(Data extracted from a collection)
--- START ---

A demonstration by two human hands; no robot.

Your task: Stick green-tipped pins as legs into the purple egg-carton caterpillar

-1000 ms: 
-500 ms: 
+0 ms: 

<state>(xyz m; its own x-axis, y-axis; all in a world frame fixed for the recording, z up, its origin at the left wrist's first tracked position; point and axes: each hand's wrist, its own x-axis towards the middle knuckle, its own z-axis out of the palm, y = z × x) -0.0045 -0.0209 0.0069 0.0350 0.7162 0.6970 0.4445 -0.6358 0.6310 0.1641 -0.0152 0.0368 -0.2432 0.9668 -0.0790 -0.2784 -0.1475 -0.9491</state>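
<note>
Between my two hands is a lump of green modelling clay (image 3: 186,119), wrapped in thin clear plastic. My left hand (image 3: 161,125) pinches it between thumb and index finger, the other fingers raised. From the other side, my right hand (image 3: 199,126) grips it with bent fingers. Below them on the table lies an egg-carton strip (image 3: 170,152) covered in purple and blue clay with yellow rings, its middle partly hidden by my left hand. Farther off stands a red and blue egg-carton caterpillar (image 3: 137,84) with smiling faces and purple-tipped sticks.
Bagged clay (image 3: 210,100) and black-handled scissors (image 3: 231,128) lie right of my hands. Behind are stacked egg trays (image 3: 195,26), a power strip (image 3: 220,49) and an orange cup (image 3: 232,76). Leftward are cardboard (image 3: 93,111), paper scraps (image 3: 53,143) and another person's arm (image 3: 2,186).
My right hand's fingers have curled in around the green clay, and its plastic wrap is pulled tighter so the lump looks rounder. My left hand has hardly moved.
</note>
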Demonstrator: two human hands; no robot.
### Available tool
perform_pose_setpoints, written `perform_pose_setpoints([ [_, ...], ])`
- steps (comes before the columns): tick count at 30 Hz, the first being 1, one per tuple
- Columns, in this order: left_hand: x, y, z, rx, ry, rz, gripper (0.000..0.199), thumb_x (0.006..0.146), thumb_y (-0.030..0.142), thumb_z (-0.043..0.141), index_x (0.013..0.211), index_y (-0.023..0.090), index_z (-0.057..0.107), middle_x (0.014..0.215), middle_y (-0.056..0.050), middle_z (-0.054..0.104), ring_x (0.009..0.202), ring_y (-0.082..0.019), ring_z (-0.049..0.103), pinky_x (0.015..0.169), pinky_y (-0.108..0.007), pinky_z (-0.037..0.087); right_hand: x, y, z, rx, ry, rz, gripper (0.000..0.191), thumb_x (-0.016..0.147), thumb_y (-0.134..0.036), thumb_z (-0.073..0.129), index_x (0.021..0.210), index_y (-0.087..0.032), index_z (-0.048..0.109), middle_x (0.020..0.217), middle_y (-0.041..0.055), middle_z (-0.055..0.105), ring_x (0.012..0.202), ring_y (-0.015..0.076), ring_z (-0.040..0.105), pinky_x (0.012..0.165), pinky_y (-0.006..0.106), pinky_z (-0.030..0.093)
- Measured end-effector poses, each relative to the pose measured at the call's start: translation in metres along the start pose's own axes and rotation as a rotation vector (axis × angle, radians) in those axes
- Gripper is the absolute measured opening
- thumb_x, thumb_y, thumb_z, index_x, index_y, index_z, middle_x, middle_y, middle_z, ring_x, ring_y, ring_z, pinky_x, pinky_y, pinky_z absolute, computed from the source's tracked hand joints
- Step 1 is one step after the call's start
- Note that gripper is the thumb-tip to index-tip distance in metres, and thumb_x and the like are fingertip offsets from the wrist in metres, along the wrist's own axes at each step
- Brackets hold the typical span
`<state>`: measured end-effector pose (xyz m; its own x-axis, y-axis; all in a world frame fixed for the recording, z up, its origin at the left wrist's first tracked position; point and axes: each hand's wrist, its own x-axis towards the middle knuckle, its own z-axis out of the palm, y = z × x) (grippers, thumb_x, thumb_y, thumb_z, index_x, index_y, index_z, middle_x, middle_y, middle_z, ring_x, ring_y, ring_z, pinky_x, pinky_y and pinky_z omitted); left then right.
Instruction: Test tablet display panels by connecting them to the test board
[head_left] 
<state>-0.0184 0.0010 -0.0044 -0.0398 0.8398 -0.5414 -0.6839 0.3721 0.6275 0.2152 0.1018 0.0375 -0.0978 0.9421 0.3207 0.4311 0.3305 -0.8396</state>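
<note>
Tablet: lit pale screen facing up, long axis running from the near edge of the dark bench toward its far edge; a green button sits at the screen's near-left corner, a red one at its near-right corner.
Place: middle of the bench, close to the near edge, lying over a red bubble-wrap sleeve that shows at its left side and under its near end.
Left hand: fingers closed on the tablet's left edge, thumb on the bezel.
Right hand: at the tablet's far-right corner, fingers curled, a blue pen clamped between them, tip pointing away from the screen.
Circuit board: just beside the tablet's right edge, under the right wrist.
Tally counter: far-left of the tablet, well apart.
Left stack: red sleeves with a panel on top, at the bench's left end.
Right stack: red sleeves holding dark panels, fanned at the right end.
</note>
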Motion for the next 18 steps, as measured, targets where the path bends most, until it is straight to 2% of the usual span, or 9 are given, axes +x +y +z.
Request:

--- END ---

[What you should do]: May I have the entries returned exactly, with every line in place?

[Written solution]:
A demonstration by two human hands; no robot.

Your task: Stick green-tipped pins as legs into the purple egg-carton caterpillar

-1000 ms: 
-500 ms: 
+0 ms: 

<state>(xyz m; its own x-axis, y-axis; all in a world frame fixed for the recording, z up, its origin at the left wrist's first tracked position; point and axes: each hand's wrist, its own x-axis towards the middle knuckle, its own z-axis out of the palm, y = z × x) -0.0045 -0.0209 0.0069 0.0350 0.7162 0.6970 0.4445 -0.6358 0.6310 0.1641 -0.0152 0.0368 -0.2432 0.9668 -0.0790 -0.2784 -0.1475 -0.9491</state>
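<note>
Between my two hands is a lump of green modelling clay (image 3: 186,119), wrapped in thin clear plastic. My left hand (image 3: 161,125) pinches it between thumb and index finger, the other fingers raised. From the other side, my right hand (image 3: 199,126) grips it with bent fingers. Below them on the table lies an egg-carton strip (image 3: 170,152) covered in purple and blue clay with yellow rings, its middle partly hidden by my left hand. Farther off stands a red and blue egg-carton caterpillar (image 3: 137,84) with smiling faces and purple-tipped sticks.
Bagged clay (image 3: 210,100) and black-handled scissors (image 3: 231,128) lie right of my hands. Behind are stacked egg trays (image 3: 195,26), a power strip (image 3: 220,49) and an orange cup (image 3: 232,76). Leftward are cardboard (image 3: 93,111), paper scraps (image 3: 53,143) and another person's arm (image 3: 2,186).
My right hand's fingers have curled in around the green clay, and its plastic wrap is pulled tighter so the lump looks rounder. My left hand has hardly moved.
</note>
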Demonstrator: two human hands; no robot.
### Available tool
perform_pose_setpoints, written `perform_pose_setpoints([ [_, ...], ])`
- steps (comes before the columns): tick count at 30 Hz, the first being 1, one per tuple
- Columns, in this order: left_hand: x, y, z, rx, ry, rz, gripper (0.000..0.199), thumb_x (0.006..0.146), thumb_y (-0.030..0.142), thumb_z (-0.043..0.141), index_x (0.013..0.211), index_y (-0.023..0.090), index_z (-0.057..0.107), middle_x (0.014..0.215), middle_y (-0.056..0.050), middle_z (-0.054..0.104), ring_x (0.009..0.202), ring_y (-0.082..0.019), ring_z (-0.049..0.103), pinky_x (0.015..0.169), pinky_y (-0.108..0.007), pinky_z (-0.037..0.087); right_hand: x, y, z, rx, ry, rz, gripper (0.000..0.191), thumb_x (-0.016..0.147), thumb_y (-0.134..0.036), thumb_z (-0.073..0.129), index_x (0.021..0.210), index_y (-0.087..0.032), index_z (-0.048..0.109), middle_x (0.020..0.217), middle_y (-0.041..0.055), middle_z (-0.055..0.105), ring_x (0.012..0.202), ring_y (-0.015..0.076), ring_z (-0.040..0.105), pinky_x (0.012..0.165), pinky_y (-0.006..0.106), pinky_z (-0.030..0.093)
- Measured end-effector poses, each relative to the pose measured at the call's start: translation in metres along the start pose's own axes and rotation as a rotation vector (axis × angle, radians) in those axes
- Gripper is the absolute measured opening
- thumb_x, thumb_y, thumb_z, index_x, index_y, index_z, middle_x, middle_y, middle_z, ring_x, ring_y, ring_z, pinky_x, pinky_y, pinky_z absolute, computed from the source's tracked hand joints
- Step 1 is one step after the call's start
- Note that gripper is the thumb-tip to index-tip distance in metres, and thumb_x and the like are fingertip offsets from the wrist in metres, along the wrist's own axes at each step
- Brackets hold the typical span
`<state>`: measured end-effector pose (xyz m; its own x-axis, y-axis; all in a world frame fixed for the recording, z up, its origin at the left wrist's first tracked position; point and axes: each hand's wrist, its own x-axis towards the middle knuckle, its own z-axis out of the palm, y = z × x) (grippers, thumb_x, thumb_y, thumb_z, index_x, index_y, index_z, middle_x, middle_y, middle_z, ring_x, ring_y, ring_z, pinky_x, pinky_y and pinky_z omitted); left then right.
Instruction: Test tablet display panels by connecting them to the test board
[head_left] 
<state>-0.0184 0.0010 -0.0044 -0.0398 0.8398 -0.5414 -0.6839 0.3721 0.6275 0.2152 0.1018 0.0375 -0.0978 0.9421 0.3207 0.4311 0.3305 -0.8396</state>
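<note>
Tablet: lit pale screen facing up, long axis running from the near edge of the dark bench toward its far edge; a green button sits at the screen's near-left corner, a red one at its near-right corner.
Place: middle of the bench, close to the near edge, lying over a red bubble-wrap sleeve that shows at its left side and under its near end.
Left hand: fingers closed on the tablet's left edge, thumb on the bezel.
Right hand: at the tablet's far-right corner, fingers curled, a blue pen clamped between them, tip pointing away from the screen.
Circuit board: just beside the tablet's right edge, under the right wrist.
Tally counter: far-left of the tablet, well apart.
Left stack: red sleeves with a panel on top, at the bench's left end.
Right stack: red sleeves holding dark panels, fanned at the right end.
</note>
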Motion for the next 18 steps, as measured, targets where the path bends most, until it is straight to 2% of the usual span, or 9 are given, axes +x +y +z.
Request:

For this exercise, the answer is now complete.